— Task prompt —
For each line below that contains the string "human", copy that line.

(Stored items)
########

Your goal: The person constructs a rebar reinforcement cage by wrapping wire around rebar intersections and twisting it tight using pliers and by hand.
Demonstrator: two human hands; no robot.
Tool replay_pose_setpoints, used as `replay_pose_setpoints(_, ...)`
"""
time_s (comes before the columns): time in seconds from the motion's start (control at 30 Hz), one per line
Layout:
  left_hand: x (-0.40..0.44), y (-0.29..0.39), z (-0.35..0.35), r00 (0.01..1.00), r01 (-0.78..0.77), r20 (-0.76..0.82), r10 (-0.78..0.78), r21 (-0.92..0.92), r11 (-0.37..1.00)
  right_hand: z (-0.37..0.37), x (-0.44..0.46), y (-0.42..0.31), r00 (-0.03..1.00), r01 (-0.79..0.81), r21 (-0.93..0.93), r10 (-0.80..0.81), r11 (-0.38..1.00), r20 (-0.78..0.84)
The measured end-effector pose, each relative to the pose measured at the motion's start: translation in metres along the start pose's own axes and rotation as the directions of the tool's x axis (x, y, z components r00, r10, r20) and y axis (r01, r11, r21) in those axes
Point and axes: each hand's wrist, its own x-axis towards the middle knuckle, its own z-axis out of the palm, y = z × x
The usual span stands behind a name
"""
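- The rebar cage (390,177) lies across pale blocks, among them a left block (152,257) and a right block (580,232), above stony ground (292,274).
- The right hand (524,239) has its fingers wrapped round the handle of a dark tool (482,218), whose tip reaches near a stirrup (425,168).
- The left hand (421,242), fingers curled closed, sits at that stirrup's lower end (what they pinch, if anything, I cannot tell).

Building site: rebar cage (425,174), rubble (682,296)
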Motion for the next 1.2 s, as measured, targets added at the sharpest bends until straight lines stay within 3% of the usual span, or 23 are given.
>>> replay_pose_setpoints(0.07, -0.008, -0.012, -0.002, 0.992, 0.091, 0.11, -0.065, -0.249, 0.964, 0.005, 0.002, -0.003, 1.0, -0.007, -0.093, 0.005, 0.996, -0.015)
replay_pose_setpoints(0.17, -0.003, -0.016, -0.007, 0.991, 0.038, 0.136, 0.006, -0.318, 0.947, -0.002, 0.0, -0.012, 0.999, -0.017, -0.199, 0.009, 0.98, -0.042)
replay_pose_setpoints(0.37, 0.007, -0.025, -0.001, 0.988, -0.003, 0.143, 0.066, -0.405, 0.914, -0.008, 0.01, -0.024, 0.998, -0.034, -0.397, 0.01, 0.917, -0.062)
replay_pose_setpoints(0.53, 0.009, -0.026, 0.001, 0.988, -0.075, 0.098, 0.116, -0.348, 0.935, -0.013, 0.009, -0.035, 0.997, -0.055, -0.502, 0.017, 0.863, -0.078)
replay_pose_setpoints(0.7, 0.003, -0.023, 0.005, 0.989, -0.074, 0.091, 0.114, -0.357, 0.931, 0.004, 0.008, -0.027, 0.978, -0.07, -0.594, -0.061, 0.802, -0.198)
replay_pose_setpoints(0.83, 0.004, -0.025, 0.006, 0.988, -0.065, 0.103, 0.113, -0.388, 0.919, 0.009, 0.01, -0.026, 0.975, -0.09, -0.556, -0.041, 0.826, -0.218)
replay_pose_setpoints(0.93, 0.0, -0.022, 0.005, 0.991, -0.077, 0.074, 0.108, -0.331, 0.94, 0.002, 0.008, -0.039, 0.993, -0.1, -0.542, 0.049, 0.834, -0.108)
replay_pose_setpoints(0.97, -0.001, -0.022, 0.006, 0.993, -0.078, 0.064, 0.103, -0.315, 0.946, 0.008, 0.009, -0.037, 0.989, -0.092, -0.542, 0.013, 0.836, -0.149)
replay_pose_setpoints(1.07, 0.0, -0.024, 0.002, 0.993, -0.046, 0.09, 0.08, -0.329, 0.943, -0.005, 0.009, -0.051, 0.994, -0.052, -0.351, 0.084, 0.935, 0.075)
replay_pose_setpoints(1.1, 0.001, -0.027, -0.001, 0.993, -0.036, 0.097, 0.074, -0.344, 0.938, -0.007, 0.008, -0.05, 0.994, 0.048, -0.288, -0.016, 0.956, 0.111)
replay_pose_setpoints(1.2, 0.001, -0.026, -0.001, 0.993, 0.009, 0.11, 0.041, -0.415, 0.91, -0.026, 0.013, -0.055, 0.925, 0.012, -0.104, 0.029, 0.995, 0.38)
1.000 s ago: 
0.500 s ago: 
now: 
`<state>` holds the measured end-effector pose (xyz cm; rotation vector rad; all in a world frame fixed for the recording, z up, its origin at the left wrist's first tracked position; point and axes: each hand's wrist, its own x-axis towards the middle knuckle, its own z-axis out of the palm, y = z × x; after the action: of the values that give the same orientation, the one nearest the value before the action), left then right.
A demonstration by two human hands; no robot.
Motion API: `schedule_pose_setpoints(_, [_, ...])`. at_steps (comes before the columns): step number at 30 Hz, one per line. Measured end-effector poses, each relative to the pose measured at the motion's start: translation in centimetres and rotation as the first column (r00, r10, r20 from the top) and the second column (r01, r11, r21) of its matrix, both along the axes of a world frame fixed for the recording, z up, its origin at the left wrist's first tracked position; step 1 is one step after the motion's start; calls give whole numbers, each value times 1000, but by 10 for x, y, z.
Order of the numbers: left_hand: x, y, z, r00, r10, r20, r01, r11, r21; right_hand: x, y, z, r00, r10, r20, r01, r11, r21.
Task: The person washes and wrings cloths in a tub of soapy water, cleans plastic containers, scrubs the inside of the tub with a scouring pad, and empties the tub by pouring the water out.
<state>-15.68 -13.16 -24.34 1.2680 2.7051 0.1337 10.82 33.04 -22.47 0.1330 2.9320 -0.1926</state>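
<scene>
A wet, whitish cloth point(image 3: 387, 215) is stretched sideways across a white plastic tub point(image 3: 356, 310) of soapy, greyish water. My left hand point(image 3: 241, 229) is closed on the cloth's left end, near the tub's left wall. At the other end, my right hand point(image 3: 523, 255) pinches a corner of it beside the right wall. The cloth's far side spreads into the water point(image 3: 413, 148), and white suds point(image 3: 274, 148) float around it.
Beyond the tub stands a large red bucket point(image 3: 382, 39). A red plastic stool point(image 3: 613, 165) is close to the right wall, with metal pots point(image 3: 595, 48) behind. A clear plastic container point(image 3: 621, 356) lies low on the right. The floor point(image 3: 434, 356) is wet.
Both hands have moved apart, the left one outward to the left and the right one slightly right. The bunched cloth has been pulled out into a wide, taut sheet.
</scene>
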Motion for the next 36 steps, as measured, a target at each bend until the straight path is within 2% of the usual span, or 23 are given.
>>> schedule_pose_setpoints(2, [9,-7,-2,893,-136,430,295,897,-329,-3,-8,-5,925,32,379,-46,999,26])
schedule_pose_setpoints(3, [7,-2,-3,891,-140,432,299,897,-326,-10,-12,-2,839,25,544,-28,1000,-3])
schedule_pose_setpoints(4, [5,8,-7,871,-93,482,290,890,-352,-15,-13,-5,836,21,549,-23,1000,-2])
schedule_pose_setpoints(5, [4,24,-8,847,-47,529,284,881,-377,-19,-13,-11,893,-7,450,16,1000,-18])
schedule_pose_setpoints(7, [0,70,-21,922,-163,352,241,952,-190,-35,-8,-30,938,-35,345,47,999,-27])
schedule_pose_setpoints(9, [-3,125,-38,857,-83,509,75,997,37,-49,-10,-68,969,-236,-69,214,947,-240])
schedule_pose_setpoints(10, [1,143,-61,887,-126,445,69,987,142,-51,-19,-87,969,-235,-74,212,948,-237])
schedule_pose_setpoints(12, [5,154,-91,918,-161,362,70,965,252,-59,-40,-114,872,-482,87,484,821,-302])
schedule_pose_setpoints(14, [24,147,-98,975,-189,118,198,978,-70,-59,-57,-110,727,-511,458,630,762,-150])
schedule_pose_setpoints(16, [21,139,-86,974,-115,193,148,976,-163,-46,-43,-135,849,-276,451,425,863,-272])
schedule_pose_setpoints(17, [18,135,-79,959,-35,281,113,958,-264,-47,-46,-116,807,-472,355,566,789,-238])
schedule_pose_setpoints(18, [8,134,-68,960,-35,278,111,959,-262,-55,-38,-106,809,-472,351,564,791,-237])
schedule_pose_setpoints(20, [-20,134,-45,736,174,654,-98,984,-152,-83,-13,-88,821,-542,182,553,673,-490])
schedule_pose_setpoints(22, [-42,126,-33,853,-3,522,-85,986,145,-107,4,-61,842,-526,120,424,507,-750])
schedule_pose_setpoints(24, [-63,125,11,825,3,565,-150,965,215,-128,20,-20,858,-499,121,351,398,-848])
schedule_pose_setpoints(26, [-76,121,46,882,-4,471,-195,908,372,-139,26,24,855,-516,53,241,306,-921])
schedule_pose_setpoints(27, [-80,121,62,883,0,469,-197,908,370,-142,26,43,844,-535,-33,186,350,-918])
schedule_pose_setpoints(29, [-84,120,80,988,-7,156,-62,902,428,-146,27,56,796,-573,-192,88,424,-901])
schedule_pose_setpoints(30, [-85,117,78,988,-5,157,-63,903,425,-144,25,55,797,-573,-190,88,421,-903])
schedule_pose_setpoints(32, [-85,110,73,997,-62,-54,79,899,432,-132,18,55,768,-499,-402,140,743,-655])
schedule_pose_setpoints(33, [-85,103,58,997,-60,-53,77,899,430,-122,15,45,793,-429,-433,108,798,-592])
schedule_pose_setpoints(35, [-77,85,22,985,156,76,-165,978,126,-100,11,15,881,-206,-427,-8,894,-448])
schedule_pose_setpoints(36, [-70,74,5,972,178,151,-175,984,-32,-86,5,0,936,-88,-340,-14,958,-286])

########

— Solution —
Demonstrator: two human hands; no robot.
A demonstration by two human hands; no robot.

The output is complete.